STEPS TO MOVE FORWARD
Moving forward requires first identifying where we want to be—the “last mile”—and then defining the strategy for getting there and the barriers to that strategy. Because this health-care model depends on outcomes, we need a sensible metric for measuring those outcomes. In 1993, a World Bank report introduced the concept of disability-adjusted life-years,11 which was a tremendous improvement on what had previously been available, but it still fails to address quality of life, value of life at different stages, and how to rate every condition.

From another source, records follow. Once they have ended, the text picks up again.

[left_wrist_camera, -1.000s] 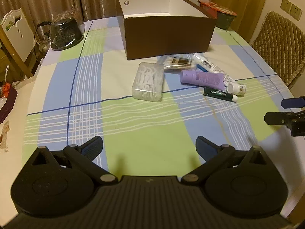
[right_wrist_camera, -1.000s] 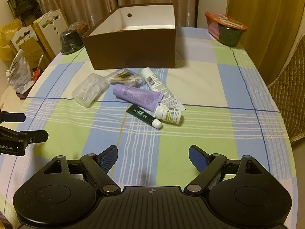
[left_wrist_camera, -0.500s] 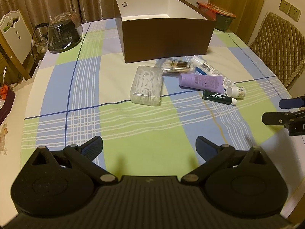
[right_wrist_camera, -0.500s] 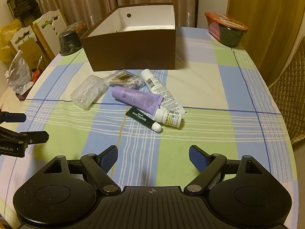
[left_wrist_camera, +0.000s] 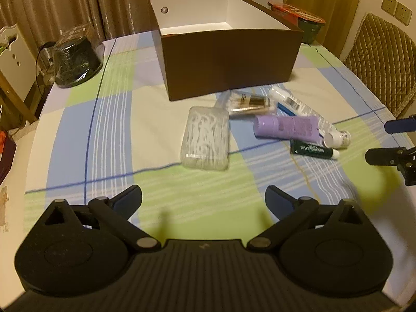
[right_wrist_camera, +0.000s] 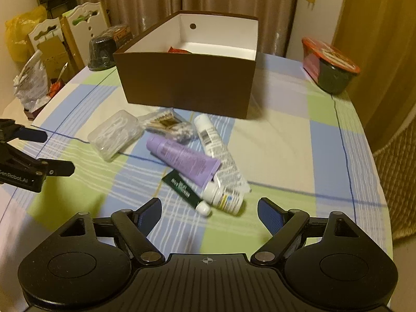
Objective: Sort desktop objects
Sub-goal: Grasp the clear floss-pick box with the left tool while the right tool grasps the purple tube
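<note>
A brown box (left_wrist_camera: 228,62) with a white inside stands on the checked tablecloth; it also shows in the right wrist view (right_wrist_camera: 187,83). In front of it lie a clear case of floss picks (left_wrist_camera: 205,137), a packet of cotton swabs (left_wrist_camera: 247,102), a purple tube (left_wrist_camera: 286,127), a white tube (right_wrist_camera: 218,145), a small white bottle (right_wrist_camera: 223,197) and a dark green tube (right_wrist_camera: 182,187). My left gripper (left_wrist_camera: 204,201) is open and empty, short of the clear case. My right gripper (right_wrist_camera: 209,215) is open and empty, just short of the green tube and bottle.
A black bowl under wrap (left_wrist_camera: 75,62) sits at the table's far left. An instant noodle cup (right_wrist_camera: 332,70) stands at the far right. A padded chair (left_wrist_camera: 382,59) stands beside the table's right edge. Something red (right_wrist_camera: 179,50) lies inside the box.
Both grippers have moved forward toward the pile of objects, which now looks closer in both views. Both stay open. No object has moved.
</note>
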Demonstrator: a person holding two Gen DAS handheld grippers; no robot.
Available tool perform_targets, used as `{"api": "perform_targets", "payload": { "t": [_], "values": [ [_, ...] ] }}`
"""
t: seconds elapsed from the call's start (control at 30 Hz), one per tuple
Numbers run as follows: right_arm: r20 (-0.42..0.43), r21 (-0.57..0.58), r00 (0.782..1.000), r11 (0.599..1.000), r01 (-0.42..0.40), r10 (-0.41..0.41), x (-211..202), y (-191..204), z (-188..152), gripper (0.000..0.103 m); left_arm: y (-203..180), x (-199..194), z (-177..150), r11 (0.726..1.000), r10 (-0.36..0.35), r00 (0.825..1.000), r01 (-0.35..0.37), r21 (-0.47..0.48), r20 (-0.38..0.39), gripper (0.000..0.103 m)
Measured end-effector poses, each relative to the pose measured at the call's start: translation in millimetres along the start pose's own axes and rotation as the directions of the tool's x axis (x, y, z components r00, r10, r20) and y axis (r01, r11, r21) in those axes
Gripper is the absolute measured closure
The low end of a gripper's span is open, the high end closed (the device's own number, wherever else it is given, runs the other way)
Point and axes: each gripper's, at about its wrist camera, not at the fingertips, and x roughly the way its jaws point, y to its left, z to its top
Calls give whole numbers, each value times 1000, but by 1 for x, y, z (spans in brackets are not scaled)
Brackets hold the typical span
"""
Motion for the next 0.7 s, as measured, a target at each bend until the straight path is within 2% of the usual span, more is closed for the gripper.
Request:
{"api": "perform_targets", "payload": {
  "t": [0.17, 0.2, 0.23, 0.27, 0.37, 0.53, 0.67, 0.7],
  "values": [
    [-8, -73, 999, 997, -32, 32, 21, -1, 12, 19, -2, 21, 14, 1000, -11, 1000, 11, 28, 24, 9],
    [-11, -90, 999, 995, -39, 38, 26, -1, 14, 25, -3, 26, 16, 999, -10, 1000, 9, 38, 25, 9],
    [-16, -109, 999, 993, -49, 47, 30, 0, 16, 40, -4, 32, 19, 999, -11, 1000, 10, 42, 21, 10],
    [-26, -133, 998, 989, -63, 60, 36, 1, 19, 43, -4, 37, 22, 999, -12, 1000, 11, 47, 17, 10],
    [-36, -211, 995, 972, -99, 94, 52, 4, 25, 43, -6, 54, 30, 998, -10, 1000, 9, 63, 2, 13],
    [-45, -342, 990, 929, -144, 137, 73, 12, 36, 44, -7, 74, 39, 995, 0, 1000, 1, 100, -9, 18],
    [-78, -459, 982, 869, -187, 170, 92, 25, 43, 44, -5, 86, 43, 993, 1, 1000, 1, 120, -20, 24],
    [-88, -477, 981, 857, -195, 175, 95, 28, 44, 51, -4, 89, 44, 992, 1, 1000, 1, 123, -21, 26]
  ]
}}
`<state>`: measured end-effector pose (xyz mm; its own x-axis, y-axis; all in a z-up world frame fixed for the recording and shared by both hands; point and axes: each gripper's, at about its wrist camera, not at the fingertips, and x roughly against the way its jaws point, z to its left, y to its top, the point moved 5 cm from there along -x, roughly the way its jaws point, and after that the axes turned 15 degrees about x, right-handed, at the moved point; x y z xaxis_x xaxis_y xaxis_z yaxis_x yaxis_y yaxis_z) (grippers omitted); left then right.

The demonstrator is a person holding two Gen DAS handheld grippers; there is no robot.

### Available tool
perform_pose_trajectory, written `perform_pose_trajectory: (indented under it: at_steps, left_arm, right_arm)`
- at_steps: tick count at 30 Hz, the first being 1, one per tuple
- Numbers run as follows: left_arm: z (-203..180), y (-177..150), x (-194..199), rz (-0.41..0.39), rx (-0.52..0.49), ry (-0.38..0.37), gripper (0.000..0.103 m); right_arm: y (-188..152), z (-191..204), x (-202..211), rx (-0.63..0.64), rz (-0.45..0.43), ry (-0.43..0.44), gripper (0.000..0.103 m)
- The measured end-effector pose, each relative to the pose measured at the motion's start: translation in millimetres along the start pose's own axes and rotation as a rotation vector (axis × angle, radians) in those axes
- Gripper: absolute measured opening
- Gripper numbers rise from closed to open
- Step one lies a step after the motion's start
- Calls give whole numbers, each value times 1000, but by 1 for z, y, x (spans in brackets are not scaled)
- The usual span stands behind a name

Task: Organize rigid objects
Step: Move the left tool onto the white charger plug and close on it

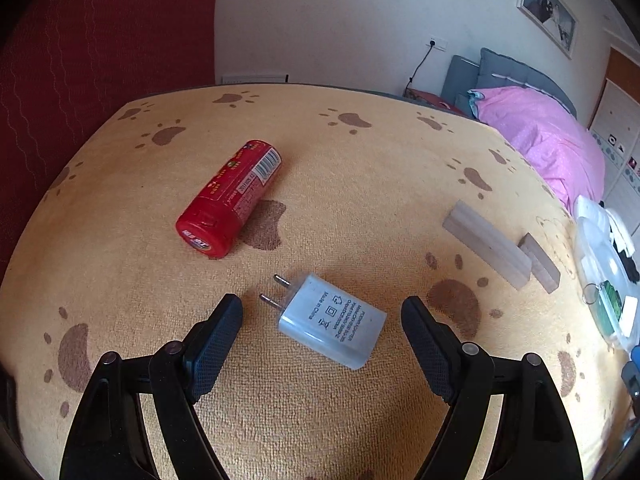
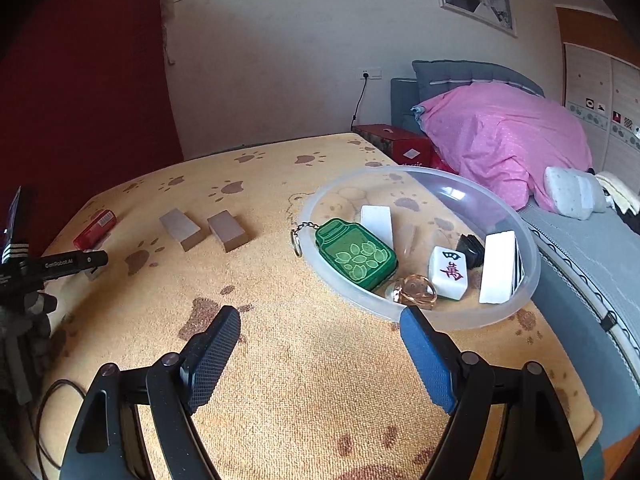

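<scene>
- White power adapter (image 1: 332, 320) lies flat on the paw-print cloth (image 1: 360, 200), right between the left gripper (image 1: 322, 312)'s spread fingers, untouched.
- Red canister (image 1: 230, 204) lies on its side beyond; two wooden blocks (image 1: 486, 250) sit further right.
- Right gripper (image 2: 320, 316) hovers wide open, empty, just before the clear bowl (image 2: 500, 312) of trinkets.

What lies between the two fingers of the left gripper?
The white charger lies on the paw-print cloth, untouched between the open left gripper's fingers; the left wrist view shows it.

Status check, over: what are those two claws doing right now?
Left gripper open over white charger. Right gripper open, empty, beside clear bowl. Nothing blocking.
</scene>
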<state>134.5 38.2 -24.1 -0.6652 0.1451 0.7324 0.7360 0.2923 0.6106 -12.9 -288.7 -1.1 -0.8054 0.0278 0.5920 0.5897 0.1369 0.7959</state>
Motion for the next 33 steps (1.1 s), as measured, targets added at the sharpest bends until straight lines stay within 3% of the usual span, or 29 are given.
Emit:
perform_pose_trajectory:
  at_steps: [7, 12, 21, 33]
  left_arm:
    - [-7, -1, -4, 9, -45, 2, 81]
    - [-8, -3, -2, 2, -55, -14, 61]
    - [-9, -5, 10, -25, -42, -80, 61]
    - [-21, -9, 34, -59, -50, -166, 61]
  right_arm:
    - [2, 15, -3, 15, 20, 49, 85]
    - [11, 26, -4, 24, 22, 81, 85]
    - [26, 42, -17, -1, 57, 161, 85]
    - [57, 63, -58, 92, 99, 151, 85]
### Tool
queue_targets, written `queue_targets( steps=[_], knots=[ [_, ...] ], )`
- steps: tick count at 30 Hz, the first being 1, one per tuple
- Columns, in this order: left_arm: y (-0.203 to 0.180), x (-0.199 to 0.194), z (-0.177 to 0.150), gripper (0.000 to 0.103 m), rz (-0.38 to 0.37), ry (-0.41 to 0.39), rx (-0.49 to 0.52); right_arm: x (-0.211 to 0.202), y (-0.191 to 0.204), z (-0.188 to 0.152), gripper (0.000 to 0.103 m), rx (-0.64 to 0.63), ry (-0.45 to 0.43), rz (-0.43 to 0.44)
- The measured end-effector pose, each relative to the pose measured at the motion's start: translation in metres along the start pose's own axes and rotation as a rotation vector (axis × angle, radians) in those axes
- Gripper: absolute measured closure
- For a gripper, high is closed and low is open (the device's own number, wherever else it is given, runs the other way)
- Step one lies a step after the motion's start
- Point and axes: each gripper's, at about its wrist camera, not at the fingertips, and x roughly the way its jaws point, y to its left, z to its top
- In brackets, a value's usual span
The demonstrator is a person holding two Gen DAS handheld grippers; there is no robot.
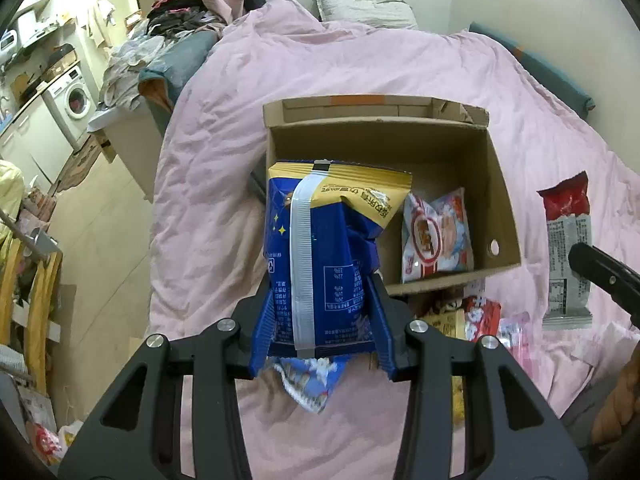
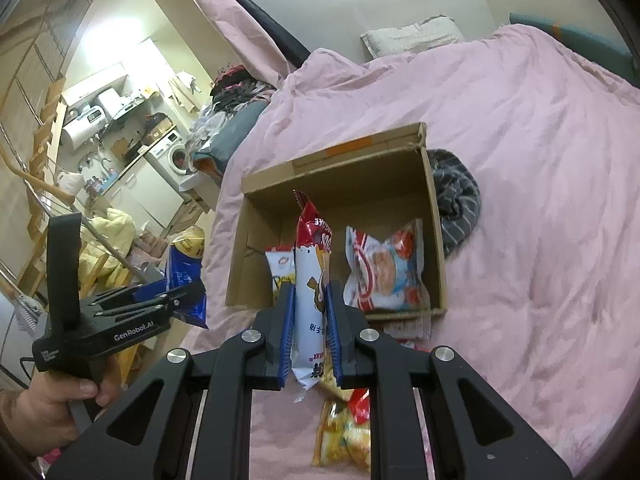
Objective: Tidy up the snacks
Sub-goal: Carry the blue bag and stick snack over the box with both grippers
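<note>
The left gripper (image 1: 324, 320) clamps a blue-and-yellow foil snack bag (image 1: 328, 240); the right gripper (image 2: 308, 332) pinches a slim red-and-white snack packet (image 2: 310, 280). Both hang before the open brown cardboard box (image 1: 500, 200) on the pink quilt (image 1: 208, 200).

Pink quilt (image 1: 224, 128) spread over the bed before you, grey pillow (image 1: 360, 10) at twelve o'clock, washing machine (image 1: 76, 100) at nine o'clock, heap of clothes (image 1: 176, 16) at eleven o'clock, striped grey garment (image 2: 456, 200) at your two o'clock on the quilt
</note>
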Motion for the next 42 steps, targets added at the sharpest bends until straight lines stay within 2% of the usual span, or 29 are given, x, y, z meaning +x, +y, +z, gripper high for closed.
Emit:
queue_targets(
  steps=[10, 15, 25, 28, 36, 42],
  knots=[
    [-0.007, 0.018, 0.040, 0.064, -0.009, -0.045, 0.023, 0.029, -0.001, 0.042, 0.086, -0.017, -0.003, -0.025],
    [-0.006, 0.035, 0.049, 0.064, 0.003, -0.070, 0.016, 0.053, -0.009, 0.057, 0.086, -0.016, 0.010, -0.045],
    [-0.011, 0.082, 0.050, 0.064, -0.014, -0.047, 0.049, 0.100, -0.027, 0.042, 0.086, 0.017, 0.095, -0.049],
    [-0.012, 0.091, 0.050, 0.064, -0.034, -0.031, 0.030, 0.110, -0.035, 0.037, 0.086, 0.046, 0.126, -0.058],
    [-0.019, 0.101, 0.045, 0.063, -0.041, -0.013, 0.045, 0.118, -0.050, 0.033, 0.086, 0.082, 0.159, -0.092],
    [-0.014, 0.105, 0.047, 0.062, -0.048, 0.000, 0.008, 0.115, -0.056, 0.035, 0.086, 0.103, 0.150, -0.134]
  ],
)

Developing this metric for health outcomes would make it possible to incorporate prevention as part of medical practice, and practitioners would be reimbursed for preventive medicine because that is how outcomes improve. With experience, adverse social determinants could be added, and health-care reimbursement would have direct impacts on those determinants. With CDC developing health-outcome criteria and devising a surveillance system to monitor and reward programs successfully using prevention to improve outcomes, the expansion of public health would have reached the ultimate position of coordinating public health and health-care delivery systems for the improvement of both individual and aggregate health.
Footnotes
This article was originally presented at the Centers for Disease Control and Prevention Consultation to Address Social Determinants of Health in HIV/AIDS, Viral Hepatitis, Sexually Transmitted Diseases, and Tuberculosis held December 9–10, 2008, in Atlanta, Georgia.